» **WORK REQUIRED**:
Return all the data, word for word.

----

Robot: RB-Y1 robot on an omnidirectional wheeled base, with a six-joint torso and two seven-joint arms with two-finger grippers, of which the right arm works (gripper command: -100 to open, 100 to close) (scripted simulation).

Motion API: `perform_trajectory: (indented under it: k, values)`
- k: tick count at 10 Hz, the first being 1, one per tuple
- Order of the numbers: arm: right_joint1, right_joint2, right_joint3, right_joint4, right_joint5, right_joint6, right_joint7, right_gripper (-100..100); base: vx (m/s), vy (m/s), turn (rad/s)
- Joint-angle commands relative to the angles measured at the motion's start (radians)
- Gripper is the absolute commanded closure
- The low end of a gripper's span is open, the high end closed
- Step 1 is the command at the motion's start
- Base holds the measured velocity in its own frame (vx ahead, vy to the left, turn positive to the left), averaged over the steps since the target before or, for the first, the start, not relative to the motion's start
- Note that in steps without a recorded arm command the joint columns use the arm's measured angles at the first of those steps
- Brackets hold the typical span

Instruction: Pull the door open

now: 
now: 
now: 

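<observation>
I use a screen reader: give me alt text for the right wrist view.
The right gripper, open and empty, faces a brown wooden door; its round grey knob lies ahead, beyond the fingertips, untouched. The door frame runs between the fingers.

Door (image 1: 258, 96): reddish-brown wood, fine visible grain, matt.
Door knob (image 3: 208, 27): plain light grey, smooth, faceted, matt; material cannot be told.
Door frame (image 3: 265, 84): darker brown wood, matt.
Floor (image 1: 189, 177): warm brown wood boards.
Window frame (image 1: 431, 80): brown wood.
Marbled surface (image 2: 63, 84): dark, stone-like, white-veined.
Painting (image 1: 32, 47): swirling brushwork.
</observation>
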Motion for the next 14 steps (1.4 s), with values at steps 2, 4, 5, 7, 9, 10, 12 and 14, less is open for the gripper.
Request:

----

» **SOLUTION TO THIS PROBLEM**:
Robot: RB-Y1 robot on an omnidirectional wheeled base, with a six-joint torso and two seven-joint arms with two-finger grippers, of which the right arm works (gripper command: -100 to open, 100 to close) (scripted simulation).

Motion API: `perform_trajectory: (indented under it: k, values)`
- k: tick count at 10 Hz, the first being 1, one per tuple
- Order of the numbers: arm: right_joint1, right_joint2, right_joint3, right_joint4, right_joint5, right_joint6, right_joint7, right_gripper (-100..100); base: vx (m/s), vy (m/s), turn (rad/s)
- Joint-angle commands relative to the angles measured at the motion's start (radians)
- Gripper is the absolute commanded closure
- The low end of a gripper's span is open, the high end closed
- Step 1 is the command at the motion's start
- Base holds the measured velocity in its own frame (vx ahead, vy to the left, turn positive to the left), averaged over the steps since the target before or, for the first, the start, not relative to the motion's start
- Note that in steps without a recorded arm command the joint columns use the arm's measured angles at the first of those steps
- Brackets hold the typical span

Instruction: Pull the door open

now: 
now: 
now: 

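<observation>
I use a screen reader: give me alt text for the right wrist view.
The right gripper, open and empty, faces a brown wooden door; its round grey knob lies ahead, beyond the fingertips, untouched. The door frame runs between the fingers.

Door (image 1: 258, 96): reddish-brown wood, fine visible grain, matt.
Door knob (image 3: 208, 27): plain light grey, smooth, faceted, matt; material cannot be told.
Door frame (image 3: 265, 84): darker brown wood, matt.
Floor (image 1: 189, 177): warm brown wood boards.
Window frame (image 1: 431, 80): brown wood.
Marbled surface (image 2: 63, 84): dark, stone-like, white-veined.
Painting (image 1: 32, 47): swirling brushwork.
</observation>
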Motion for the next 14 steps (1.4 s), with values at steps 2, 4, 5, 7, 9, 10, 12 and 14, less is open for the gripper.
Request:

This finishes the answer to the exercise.